Not completely really, but I feel a lot better than I did this time last week. Thank you time.
Things like cold Pizza Hutt (couldn't help it. My Star Wars alter ego broke loose), sleeping in and Death Cab for Cutie make the day better.
Speaking of which...
"And all you see is where else you could be when you're at home. And out on the streets are so many possibilities to not be alone."
-Death Cab for Cutie-"Your Heart is an Empty Room"
I've been hit by another wave of restlessness. I blame it on the nice weather and thinking too much about what my life could be and is not at this point.
Every once in a while I look at where I am and wonder where I'm going? What's the plan here? Will I spend the rest of my college life living at home? What am I doing to try to move out and get a car? Not much.
Why do I still cling to the life I had in high school, wishing that I had it all back?
I miss the simplicity.
I was watching an episode of "Boy Meets World" the other day (man I miss that show). It was the college years (sad, I know). But they said something that made me think.

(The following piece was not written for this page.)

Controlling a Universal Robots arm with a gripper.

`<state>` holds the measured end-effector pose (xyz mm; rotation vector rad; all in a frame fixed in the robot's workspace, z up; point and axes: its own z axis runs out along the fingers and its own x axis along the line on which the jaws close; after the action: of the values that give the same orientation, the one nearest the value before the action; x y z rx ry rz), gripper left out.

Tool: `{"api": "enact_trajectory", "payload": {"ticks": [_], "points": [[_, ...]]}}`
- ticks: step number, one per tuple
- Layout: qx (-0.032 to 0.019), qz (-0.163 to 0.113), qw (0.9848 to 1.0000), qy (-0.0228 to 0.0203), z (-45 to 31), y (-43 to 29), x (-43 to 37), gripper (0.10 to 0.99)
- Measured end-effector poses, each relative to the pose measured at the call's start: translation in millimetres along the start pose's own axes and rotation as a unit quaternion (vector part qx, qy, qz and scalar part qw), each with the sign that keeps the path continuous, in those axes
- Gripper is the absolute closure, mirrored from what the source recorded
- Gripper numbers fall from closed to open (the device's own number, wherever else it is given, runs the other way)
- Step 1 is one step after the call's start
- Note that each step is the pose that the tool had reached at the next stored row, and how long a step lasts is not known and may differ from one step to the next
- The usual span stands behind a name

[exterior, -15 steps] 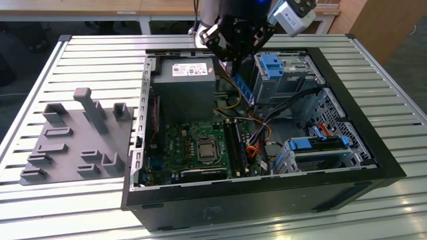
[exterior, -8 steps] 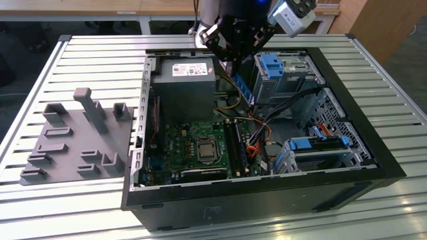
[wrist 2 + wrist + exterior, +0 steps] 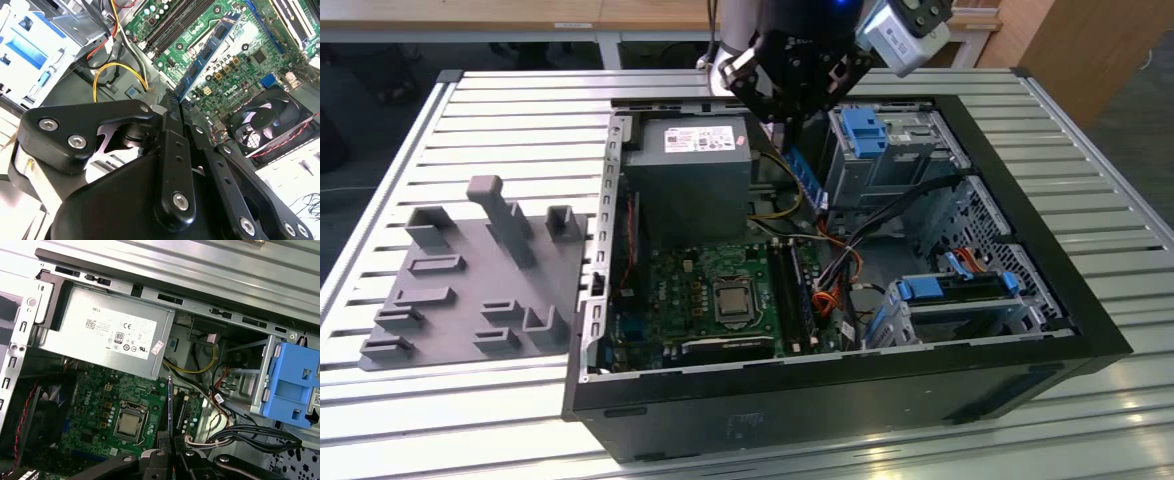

"We're not kids anymore."-Sean
"When did that happen?"-Topanga
I think that the road just stretches out before me, dark and intimidating in places. There are lot's of potholes, but I can't see exactly where they are and that scares me.
Two weeks ago I hit a sunny patch, but it disappeared behind a cloud last week. Now I'm in a kind of partly cloudy haze, where the light breaks through in places in brief spurts.
But it's all good. I think that I'll get over this in a few days and be back to not caring that I spend my free time on the computer writing blogs like this.